Reading Online Novel

Shards of Hope(3)



Pressing the pads of his fingers on different parts of her abdomen, he asked her to tell him what hurt and what didn’t, and stumbled upon an unbandaged wound on her side. “I’m fairly certain the abdomen wound is the exit site,” he said after investigating it as carefully as he could, “but there are signs the bullet ricocheted inside you before it left your body.” Causing internal damage he couldn’t determine without a scanner. “Are you coughing up blood?”

“No.”

“That’s good.” Her abdomen was also not swollen or tense. “If there is internal bleeding, it’s not severe yet.” Pressing the bandage back into place, he pulled down her top, then shrugged off the leather jacket he was still wearing and got her into it. It was too big on her, and he rolled up the sleeves before she could ask him—Zaira would not want her hands hindered in case of a fight.

That done, he stripped off his T-shirt and, tearing it using brute force, managed to make wadding for the entry wound on her side. If he’d been wearing his uniform top, this would’ve been impossible; that material was designed not to tear. It was as well he’d been in civilian dress except for his combat pants. Knotting together strips of fabric, he got it around her waist and tied the wadding into place. It’d provide some pressure at least, help stem the bleeding. “Too tight?”

A shake of her head.

“I’m going to try to stop the bleeding.” He had minor M abilities that meant he could seal some wounds, though he had no capacity to see inside a body to gauge injury.

“No,” Zaira said when he would’ve touched his hands to her skin. “That sucks energy. Save it. We’ll need it to get out of here.”

He didn’t like leaving her hurting and in pain, but she was right: he was a trained field surgeon and medic because his ability was so limited. It was useful when he had healthy backup, but it became a liability in a combat situation. Far better for him to rely on his skills. “Warn me if you’re about to lose consciousness,” he said before he realized a grim truth. “I need to test if my M abilities even work.” No matter if it was about healing the body, not the mind, it still required a psychic energy burn.

Pain was a hot poker down his spine, his vision blurred for over a half minute.

“No?” Zaira said softly.

“No,” he confirmed. All their psychic abilities were out of reach.

Tugging her top back down again over the makeshift bandage he’d created, he put his lips right against her ear, one of her curls brushing his nose. “How long will you last?” He was well aware that though her injury was bad, she wasn’t as frail as she’d made herself appear.

“Seven minutes at full capacity, but that capacity has been halved by the wound and the shock from the blood loss.”

That still made her a hundred times deadlier than most people on the planet. “We wait for a chance. My signal.”

“Agreed,” she said, just as there was a rattling sound.

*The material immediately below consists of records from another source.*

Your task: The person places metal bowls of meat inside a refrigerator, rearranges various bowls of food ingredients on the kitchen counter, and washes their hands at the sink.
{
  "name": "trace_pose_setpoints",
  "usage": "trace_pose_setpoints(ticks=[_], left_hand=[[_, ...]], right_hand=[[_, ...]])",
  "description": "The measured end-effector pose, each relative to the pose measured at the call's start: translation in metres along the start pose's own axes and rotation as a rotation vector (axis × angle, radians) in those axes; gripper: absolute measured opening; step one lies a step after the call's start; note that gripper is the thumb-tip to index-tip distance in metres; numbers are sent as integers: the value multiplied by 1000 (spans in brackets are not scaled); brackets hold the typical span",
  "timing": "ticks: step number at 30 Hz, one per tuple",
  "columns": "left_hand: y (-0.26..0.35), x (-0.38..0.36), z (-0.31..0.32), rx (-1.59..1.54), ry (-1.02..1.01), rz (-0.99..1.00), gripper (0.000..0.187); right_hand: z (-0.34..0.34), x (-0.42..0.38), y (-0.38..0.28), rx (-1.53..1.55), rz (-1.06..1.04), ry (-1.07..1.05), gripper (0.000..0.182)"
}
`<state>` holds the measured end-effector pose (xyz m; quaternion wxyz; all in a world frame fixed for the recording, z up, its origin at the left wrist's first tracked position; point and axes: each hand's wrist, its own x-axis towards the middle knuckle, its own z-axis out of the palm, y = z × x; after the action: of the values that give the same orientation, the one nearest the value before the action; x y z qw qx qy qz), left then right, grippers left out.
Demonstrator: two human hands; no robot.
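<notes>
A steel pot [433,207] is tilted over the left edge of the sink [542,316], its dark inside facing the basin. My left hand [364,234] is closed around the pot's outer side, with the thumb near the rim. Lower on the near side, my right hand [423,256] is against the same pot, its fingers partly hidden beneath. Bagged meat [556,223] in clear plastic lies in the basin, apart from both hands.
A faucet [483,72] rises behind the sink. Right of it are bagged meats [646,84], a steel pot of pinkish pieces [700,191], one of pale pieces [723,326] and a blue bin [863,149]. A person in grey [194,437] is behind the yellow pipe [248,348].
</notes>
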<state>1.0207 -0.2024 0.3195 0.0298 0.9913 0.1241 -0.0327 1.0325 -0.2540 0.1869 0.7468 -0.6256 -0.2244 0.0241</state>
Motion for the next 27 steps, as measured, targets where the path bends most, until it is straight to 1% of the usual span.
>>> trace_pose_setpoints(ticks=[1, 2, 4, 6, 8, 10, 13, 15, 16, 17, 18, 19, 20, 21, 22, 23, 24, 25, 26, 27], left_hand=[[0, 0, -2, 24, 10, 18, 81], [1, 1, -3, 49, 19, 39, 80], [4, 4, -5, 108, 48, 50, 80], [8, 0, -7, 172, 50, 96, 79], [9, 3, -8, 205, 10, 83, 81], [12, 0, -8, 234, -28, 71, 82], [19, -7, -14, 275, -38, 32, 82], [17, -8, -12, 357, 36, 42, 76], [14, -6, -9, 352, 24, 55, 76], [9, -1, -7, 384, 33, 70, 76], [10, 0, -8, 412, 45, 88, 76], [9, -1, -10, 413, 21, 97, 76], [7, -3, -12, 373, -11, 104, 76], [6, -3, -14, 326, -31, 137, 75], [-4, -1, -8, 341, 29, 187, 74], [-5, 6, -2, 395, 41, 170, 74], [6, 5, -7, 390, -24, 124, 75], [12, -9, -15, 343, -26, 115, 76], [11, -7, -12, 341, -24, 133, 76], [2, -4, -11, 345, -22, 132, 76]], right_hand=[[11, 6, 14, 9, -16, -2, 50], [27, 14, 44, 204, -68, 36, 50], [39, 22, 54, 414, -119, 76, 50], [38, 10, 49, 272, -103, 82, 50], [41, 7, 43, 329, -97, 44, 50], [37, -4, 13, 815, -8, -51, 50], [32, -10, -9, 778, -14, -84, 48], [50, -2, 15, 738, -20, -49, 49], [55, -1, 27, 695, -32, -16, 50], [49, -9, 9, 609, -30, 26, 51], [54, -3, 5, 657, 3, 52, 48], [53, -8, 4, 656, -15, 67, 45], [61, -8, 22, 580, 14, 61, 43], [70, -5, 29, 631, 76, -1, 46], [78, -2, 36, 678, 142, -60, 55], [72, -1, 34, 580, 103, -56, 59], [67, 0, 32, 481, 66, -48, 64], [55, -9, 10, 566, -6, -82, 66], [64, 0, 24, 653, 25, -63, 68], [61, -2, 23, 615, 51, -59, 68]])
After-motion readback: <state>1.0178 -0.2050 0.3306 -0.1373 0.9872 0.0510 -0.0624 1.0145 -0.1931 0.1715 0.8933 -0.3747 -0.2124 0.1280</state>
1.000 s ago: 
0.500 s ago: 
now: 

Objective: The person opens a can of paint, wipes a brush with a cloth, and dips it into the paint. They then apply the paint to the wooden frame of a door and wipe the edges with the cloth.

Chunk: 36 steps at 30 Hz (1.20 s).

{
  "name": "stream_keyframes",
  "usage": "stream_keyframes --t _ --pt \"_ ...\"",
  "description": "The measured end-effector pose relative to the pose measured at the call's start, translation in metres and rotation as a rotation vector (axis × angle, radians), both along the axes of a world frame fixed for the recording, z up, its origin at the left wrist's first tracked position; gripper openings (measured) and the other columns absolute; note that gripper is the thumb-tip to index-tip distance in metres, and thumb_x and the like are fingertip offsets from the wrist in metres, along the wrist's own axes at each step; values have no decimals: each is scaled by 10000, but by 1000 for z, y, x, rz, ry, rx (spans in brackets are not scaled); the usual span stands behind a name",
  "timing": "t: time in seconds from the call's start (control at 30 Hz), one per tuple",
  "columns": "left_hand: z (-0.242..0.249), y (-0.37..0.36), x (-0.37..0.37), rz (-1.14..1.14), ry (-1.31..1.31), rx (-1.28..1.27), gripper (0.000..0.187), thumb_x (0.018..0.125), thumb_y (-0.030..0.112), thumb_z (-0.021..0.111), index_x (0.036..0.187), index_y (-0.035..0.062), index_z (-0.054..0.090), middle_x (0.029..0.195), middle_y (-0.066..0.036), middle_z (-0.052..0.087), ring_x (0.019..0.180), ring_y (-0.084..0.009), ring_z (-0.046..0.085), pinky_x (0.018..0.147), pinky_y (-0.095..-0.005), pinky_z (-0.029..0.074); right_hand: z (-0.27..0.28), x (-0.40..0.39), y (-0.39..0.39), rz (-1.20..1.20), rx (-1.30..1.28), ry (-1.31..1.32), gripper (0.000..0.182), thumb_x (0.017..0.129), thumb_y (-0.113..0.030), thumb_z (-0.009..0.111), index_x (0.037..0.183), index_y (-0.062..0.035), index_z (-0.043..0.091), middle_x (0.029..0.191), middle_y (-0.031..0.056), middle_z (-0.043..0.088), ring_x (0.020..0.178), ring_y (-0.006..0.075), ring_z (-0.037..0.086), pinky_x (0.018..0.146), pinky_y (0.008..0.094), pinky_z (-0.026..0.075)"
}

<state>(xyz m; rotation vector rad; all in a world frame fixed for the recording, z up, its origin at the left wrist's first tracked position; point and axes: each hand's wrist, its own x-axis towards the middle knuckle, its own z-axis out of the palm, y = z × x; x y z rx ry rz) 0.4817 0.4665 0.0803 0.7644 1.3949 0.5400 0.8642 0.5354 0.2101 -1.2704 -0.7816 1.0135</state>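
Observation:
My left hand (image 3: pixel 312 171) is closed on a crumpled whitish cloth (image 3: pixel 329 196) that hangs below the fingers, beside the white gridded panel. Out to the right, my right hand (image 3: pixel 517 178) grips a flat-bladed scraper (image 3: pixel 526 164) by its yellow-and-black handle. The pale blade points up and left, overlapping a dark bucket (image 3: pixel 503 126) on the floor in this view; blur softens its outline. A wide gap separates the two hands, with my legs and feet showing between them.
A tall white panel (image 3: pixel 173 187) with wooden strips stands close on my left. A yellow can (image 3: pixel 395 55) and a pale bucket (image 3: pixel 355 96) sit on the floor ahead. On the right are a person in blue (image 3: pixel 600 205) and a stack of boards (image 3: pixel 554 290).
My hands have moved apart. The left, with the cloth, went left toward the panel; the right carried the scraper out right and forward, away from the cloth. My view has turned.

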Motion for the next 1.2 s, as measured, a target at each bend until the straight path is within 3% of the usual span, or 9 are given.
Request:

Leaving Zaira on the floor in her guise of a small, weak, wounded creature, he rose to his feet. The light that poured into the room was dim, but it told him multiple things.

This room had no other exits and was created of hard plascrete.

There was a corridor outside, but no sounds of machinery—even the hum of background technology or traffic—invaded the room.

Either they were far from civilization or the plascrete was well insulated.

The heavily muscled man in the doorway was dressed in camouflage pants, a jacket of the same mottled shade, and black combat boots. He stood like a special ops soldier . . . stood like an Arrow.

Aden ignored the male’s masked face and took in his height, his body weight, his musculature, ran it against his mental database of Arrows. No match. He and Zaira hadn’t been betrayed from the inside, but this man was a high-level soldier. Black ops most likely.

He carried a weapon.

That was his weakness. He thought the weapon made him invulnerable.

Pointing that weapon at Aden, the male said, “Sit.”

Aden had noted the dented metal chair in the center of the cell at the same time that he noted the plascrete; he’d also weighed up its value as a weapon. Still calculating his options, he walked to the chair, took the seat. “If you’re intending to interrogate me,” he said, confirming the presence of another guard outside when that guard’s shadow hit the opposite wall, “you should know Arrows are trained to die rather than break.”

“Oh, you’ll talk. I have plenty of time and everyone has a breaking point.” Cold words. “From what I hear, Arrows are nothing if not loyal. This one—she means something to you.” Having walked into the room, he kicked Zaira’s body.